Schwarzlose 1895 (Long recoil)

Browning 1897 ( 2)

Browning 1905

Roth-Steyr  (90 degrees of rotation)

Steyr 1911 ( 60 degrees of rotation)

Savage  (5 degrees of rotation)

Czech 9 mm. 1925 (30 degrees of rotation)

These are all pistols; so far as is known no rifles or machine-guns have been designed on a turning barrel system. The Savage also differs from all the other turning barrel systems in its extent of barrel recoil, for this is very short and indeed is practically negligible, the barrel lug being given just sufficient play in its seating on the receiver to allow of the turning movement imparted by an obliquely cut shoulder on the breech slide. The· 1897 Browning, Roth-Steyr and Steyr-Hahn allow considerable recoil of the barrel before unlocking occurs, (half an inch in the case of the second pistol) while the 1895 Schwarzlose is a long recoil system.

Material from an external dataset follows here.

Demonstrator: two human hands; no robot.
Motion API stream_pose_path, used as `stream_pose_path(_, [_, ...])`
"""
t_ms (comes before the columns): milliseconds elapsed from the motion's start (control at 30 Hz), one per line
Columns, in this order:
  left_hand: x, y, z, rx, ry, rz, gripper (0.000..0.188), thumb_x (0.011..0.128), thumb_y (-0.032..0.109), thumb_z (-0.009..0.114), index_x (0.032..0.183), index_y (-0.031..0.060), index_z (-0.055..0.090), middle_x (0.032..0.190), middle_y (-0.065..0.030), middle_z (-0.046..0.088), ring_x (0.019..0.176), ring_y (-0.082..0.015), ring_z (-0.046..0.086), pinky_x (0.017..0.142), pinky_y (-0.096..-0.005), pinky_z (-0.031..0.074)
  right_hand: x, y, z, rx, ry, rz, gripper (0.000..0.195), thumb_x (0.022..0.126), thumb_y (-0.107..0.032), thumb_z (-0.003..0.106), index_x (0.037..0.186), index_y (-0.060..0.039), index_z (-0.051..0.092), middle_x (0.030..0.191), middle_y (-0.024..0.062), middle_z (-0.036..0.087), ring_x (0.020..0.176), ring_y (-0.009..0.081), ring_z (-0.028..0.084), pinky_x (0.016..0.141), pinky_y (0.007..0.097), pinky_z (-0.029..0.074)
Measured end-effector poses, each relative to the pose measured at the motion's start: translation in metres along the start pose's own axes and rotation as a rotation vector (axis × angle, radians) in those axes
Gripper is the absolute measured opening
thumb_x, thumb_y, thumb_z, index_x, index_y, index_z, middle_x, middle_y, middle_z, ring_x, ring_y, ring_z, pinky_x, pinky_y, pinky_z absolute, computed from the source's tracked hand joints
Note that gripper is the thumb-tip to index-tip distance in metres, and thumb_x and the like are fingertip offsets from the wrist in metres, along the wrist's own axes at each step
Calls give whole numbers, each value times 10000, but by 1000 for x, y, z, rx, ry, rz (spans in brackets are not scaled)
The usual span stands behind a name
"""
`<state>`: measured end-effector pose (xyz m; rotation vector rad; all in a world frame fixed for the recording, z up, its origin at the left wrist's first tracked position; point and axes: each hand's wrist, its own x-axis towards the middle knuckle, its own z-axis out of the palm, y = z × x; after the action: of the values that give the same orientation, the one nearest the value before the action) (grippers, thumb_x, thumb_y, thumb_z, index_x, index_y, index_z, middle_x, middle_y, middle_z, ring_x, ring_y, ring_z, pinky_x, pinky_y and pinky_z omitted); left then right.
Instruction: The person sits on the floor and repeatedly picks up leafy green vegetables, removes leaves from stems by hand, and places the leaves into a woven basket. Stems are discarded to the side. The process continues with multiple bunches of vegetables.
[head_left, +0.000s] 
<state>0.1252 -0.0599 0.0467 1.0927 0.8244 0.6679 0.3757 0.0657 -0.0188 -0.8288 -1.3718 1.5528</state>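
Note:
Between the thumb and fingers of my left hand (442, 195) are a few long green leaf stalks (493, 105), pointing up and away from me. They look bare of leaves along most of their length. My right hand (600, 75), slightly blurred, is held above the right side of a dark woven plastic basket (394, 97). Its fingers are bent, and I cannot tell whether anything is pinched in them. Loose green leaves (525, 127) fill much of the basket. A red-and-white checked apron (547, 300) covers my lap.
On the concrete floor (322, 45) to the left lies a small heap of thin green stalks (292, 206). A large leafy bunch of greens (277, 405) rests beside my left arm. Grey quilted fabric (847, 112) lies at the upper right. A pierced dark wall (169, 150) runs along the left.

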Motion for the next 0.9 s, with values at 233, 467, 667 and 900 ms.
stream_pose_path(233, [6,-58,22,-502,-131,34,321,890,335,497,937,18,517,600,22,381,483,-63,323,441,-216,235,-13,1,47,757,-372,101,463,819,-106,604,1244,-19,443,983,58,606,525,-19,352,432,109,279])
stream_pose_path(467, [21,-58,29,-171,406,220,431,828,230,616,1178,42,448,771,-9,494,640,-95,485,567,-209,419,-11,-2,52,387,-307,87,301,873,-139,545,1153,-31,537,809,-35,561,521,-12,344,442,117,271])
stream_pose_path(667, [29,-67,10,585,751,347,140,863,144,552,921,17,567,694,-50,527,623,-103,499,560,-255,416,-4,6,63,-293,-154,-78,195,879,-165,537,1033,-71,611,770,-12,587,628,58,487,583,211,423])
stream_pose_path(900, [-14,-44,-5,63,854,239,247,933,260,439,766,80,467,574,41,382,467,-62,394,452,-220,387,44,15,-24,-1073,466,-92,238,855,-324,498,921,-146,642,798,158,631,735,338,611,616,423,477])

(b) Rotation of Breech-Bolt. Systems on this principle are relatively more frequent than turning barrel actions. They all provide locks of the most positive order, and the principle lends itself particularly to long recoil mechanisms.



Schwarzlose 1898  (Short recoil)

Hauf  (Short recoil)

Clausius (Short recoil)

Mars (Long recoil)

Roth-Sauer (Long recoil)

All of these employ rotation of a solid bolt to lock the breech, with lugs cut on the bolt-head engaging in slots in the action-body or barrel extension, a principle similar to that in use with modern bolt­ action rifles. The Mars and 1898 Schwarzlose employ four segmental lugs and require a turn of one eighth of a circle (45 degrees) to engage in their recesses; the Hauf has three; while the Roth-Sauer employs but one only which engages in a recess above the entrance to the chamber and takes only about 20 degrees of rotation to lock the bolt. This unsymmetrical arrangement is theoretically objectionable because it gives rise to considerable vibrations in a vertical plane and is obviously a weak arrangement, but while such considerations are of great importance in a rifle, affecting both strength and accuracy, they are really quite negligible in a pocket pistol firing a comparatively weak cartridge such as this. The Krag-Jorgensen Rifle is the classical example of a single bolt lug in which asymmetrical stresses are produced. Clausius has a single large stud or pin engaging in a slot at the side of the barrel extension in his original specification, but adopted four segmental lugs in a later model. One of his patents introduced a further novel feature; the barrel is fixed, but the chamber, which consist of a steel liner within the barrel, recoils locked to the bolt and behaves in other respects as a moving barrel. The Mars and the 1898 Schwarzlose are adapted to powerful ammunition and require the strength of breech provided by their four lugs, and the same is probably true of the Hauf and the Clausius pistols, but the Roth-Sauer uses a short and relatively weak 7.65 mm. cartridge.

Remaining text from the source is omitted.